Nothing but an exact repetition of the entries should appear in the answer.

Dataset items
BEGIN
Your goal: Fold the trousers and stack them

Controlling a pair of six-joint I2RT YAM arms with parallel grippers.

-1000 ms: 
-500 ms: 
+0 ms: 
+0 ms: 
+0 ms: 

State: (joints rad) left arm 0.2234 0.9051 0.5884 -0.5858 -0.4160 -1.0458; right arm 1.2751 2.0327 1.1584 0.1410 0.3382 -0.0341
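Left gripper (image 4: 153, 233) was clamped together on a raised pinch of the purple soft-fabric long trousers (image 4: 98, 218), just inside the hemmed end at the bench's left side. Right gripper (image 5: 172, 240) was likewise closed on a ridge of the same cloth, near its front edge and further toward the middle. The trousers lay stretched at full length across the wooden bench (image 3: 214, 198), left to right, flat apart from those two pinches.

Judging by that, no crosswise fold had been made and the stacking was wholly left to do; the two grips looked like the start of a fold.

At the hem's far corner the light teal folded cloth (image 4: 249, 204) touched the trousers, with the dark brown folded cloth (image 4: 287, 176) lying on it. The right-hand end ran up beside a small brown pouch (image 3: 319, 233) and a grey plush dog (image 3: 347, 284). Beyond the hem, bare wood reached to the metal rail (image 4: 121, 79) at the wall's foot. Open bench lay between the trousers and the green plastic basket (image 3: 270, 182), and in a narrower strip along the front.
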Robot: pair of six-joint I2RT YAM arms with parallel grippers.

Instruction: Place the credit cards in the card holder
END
### ANSWER FOR THIS EXERCISE
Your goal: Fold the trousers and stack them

Controlling a pair of six-joint I2RT YAM arms with parallel grippers.

-1000 ms: 
-500 ms: 
+0 ms: 
+0 ms: 
+0 ms: 

State: (joints rad) left arm 0.2234 0.9051 0.5884 -0.5858 -0.4160 -1.0458; right arm 1.2751 2.0327 1.1584 0.1410 0.3382 -0.0341
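Left gripper (image 4: 153, 233) was clamped together on a raised pinch of the purple soft-fabric long trousers (image 4: 98, 218), just inside the hemmed end at the bench's left side. Right gripper (image 5: 172, 240) was likewise closed on a ridge of the same cloth, near its front edge and further toward the middle. The trousers lay stretched at full length across the wooden bench (image 3: 214, 198), left to right, flat apart from those two pinches.

Judging by that, no crosswise fold had been made and the stacking was wholly left to do; the two grips looked like the start of a fold.

At the hem's far corner the light teal folded cloth (image 4: 249, 204) touched the trousers, with the dark brown folded cloth (image 4: 287, 176) lying on it. The right-hand end ran up beside a small brown pouch (image 3: 319, 233) and a grey plush dog (image 3: 347, 284). Beyond the hem, bare wood reached to the metal rail (image 4: 121, 79) at the wall's foot. Open bench lay between the trousers and the green plastic basket (image 3: 270, 182), and in a narrower strip along the front.
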Robot: pair of six-joint I2RT YAM arms with parallel grippers.

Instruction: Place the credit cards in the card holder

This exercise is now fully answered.